Describe a major turning point in your career. Was there a specific action/accomplishment that got you there?

I would have to say my first faculty appointment. It’s sort of a “quantum” leap from being a postdoc. It involves more diverse responsibilities, which makes it necessary to develop a diverse set of skills, and you must learn how to get out of your comfort zone. I would say that a long-standing perseverance in quality research led me there rather than a specific action or accomplishment.

What is one piece of advice that you wish you were given as a student/early in your career?

Form mentorship relationships and seek career advice from many people in your environment, including your peers.

How important are leadership roles in career development, and how do you hone your leadership skills?

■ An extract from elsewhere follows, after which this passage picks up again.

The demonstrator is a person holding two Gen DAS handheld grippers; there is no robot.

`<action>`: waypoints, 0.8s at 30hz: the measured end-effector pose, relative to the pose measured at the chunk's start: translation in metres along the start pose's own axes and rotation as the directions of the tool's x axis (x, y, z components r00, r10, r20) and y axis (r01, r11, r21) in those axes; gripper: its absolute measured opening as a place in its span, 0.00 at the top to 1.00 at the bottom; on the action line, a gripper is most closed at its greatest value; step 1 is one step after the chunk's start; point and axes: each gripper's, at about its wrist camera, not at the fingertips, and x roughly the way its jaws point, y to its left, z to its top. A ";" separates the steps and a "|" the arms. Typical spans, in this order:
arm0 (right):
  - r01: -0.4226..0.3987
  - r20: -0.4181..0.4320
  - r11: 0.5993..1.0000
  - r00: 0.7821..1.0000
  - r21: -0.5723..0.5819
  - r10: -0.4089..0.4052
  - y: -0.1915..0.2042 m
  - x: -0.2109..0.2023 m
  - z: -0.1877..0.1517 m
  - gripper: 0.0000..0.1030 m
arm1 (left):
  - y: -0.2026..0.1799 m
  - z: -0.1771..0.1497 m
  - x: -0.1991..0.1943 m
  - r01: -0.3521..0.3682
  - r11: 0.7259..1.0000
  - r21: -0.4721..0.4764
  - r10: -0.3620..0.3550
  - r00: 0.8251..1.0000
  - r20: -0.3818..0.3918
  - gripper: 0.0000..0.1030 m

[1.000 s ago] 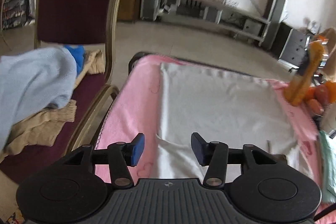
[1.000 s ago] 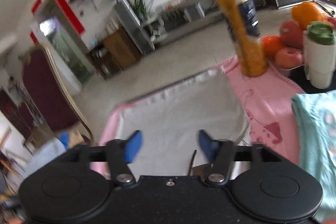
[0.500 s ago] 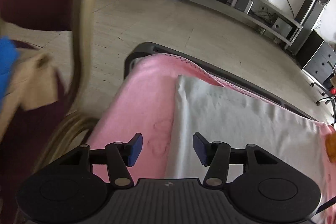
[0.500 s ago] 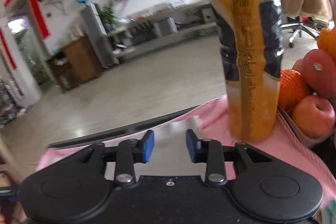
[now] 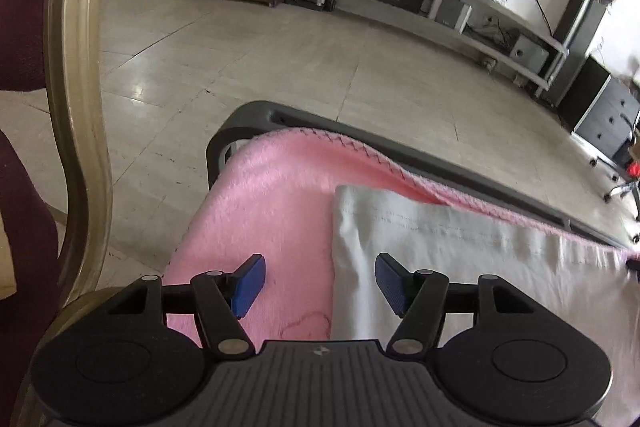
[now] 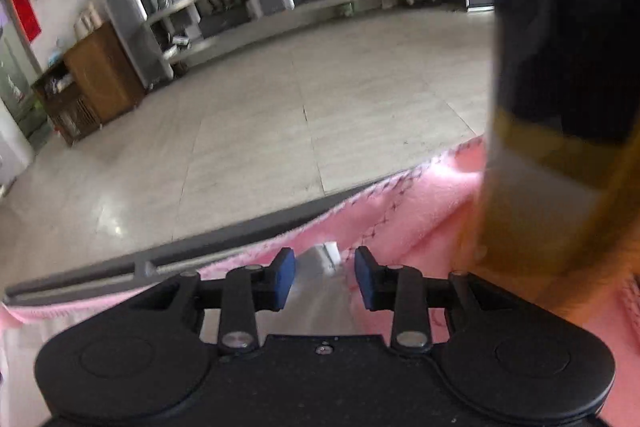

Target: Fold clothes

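A white garment [image 5: 472, 251] lies flat on a pink blanket [image 5: 272, 211] that covers the table. My left gripper [image 5: 319, 283] hangs open just above the garment's far left corner. The cloth's left edge runs between its blue pads [image 5: 249, 285], which touch nothing. In the right wrist view the garment's far right corner [image 6: 326, 259] sits between the blue pads [image 6: 286, 277] of my right gripper [image 6: 325, 277]. Its jaws are closing, and a gap still shows on each side of the cloth.
A tall orange drink bottle [image 6: 540, 187] stands very close on the right of my right gripper. The table's dark far rim [image 5: 460, 167] runs just beyond the garment. A gold-framed maroon chair [image 5: 76, 107] stands left of the table. Tiled floor [image 6: 280, 115] lies beyond.
Both grippers moved forward and down from mid-garment to its far corners. The right jaws narrowed around the corner, and the bottle now looms at the right. The left jaws widened slightly.
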 end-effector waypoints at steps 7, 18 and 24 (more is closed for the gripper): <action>0.005 0.030 1.000 1.000 0.003 -0.005 -0.004 -0.009 -0.009 0.84 | -0.012 0.020 0.024 0.030 1.000 -0.009 -0.030 1.000 0.007 0.46; -0.005 0.102 1.000 0.995 0.019 0.003 -0.006 -0.017 -0.011 0.93 | -0.045 0.024 0.029 -0.066 0.990 0.127 0.057 0.996 0.072 0.93; -0.016 0.187 1.000 0.982 -0.004 0.016 0.008 -0.059 -0.004 0.93 | -0.057 0.015 -0.024 -0.119 0.973 0.198 0.077 0.975 0.209 0.98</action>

I think leadership skills are invaluable. Unfortunately, this is one area in which scientists typically do not receive formal training. Rather, you sort of try to pick up leadership skills along the way, and it helps learning from senior colleagues you look up to. However, I still believe some structured training in leadership would have been helpful. OSA organizes related webinars or events at conferences, and I try to attend these as I have found them quite useful.

At this point in your career, what are you most looking forward to next?

I’m looking forward to continuing to find exciting problems to research.

If you weren’t in the sciences, what would be your dream career?

Something creative like a fashion or interior designer or a photographer.